This week on my podcast I interview Victorian-age sexuality historian Professor Sharon Marcus, author of Between Women: Friendship,Desire, and Marriage in Victorian England.
Sharon's historical interest may seem quaint at first, but she was the funniest, more lucid observer of contemporary sexuality that I've had in my studio for some time.
"Women in Victorian England wore jewelry made from each other's hair and wrote poems celebrating decades of friendship. They pored over magazines that described the dangerous pleasures of corporal punishment.
"A few had sexual relationships with each other, exchanged rings and vows, willed each other property, and lived together in long-term partnerships described as marriages.
"But these women were not seen as gender outlaws. Their desires were fanned by consumer culture, and their friendships and unions were accepted and even encouraged by family, society, and church.
"Far from being sexless angels defined only by male desires, Victorian women openly enjoyed looking at and even dominating other women.
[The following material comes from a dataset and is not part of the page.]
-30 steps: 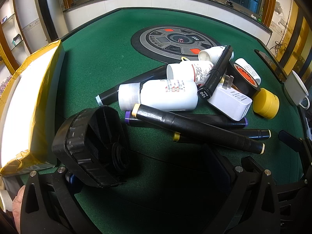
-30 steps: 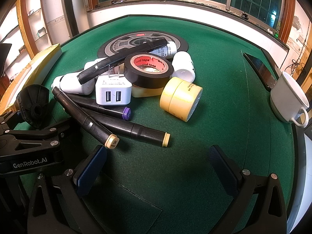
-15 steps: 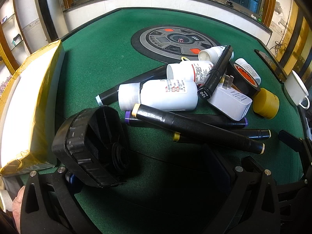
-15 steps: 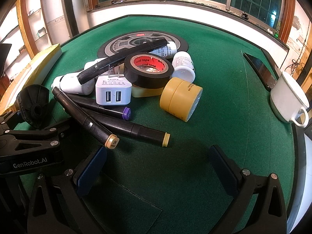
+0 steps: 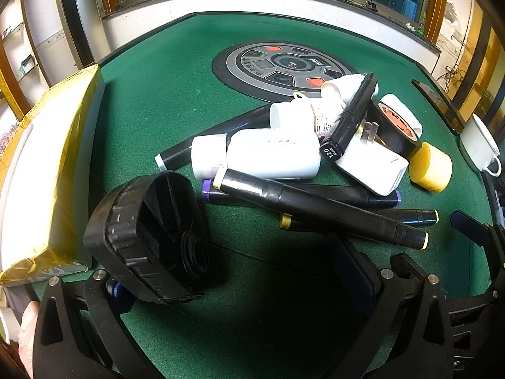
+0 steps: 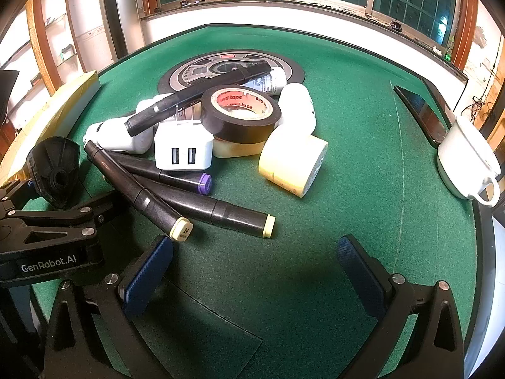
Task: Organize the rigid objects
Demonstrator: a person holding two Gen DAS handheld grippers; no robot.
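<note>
The left gripper (image 5: 240,271) is hovering with jaws spread at lower frame, a black ribbed cap (image 5: 148,237) leaning on its left finger. The right gripper (image 6: 252,265) is also gaping. Markers (image 6: 139,186), white bottles (image 5: 268,154), tape (image 6: 241,113) are lying heaped mid-bench (image 6: 363,158); a white cup (image 6: 470,158) is sitting right, its contents unseen.

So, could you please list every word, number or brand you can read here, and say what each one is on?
"GenRobot.AI" on the left gripper's black body.
"24" on the cream end cap of a black marker; the tiny word under it is unreadable.
"120" on the end cap of another black marker; the small word beside it is unreadable.
"tape" inside the black tape roll; the word before it is unclear.
Print on the white bottles is too blurred to read.
</note>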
Their friendships helped realize the ideal of companionate love between men and women celebrated by novels, and their unions influenced politicians and social thinkers to reform marriage law."
I ask Sharon why is today's society more prudish and bitchy about women's friendships then the high-laced collar Victorians. Susie and Sharon discuss if lesbian "marriage" was first born within the good-girl Victorian friendships.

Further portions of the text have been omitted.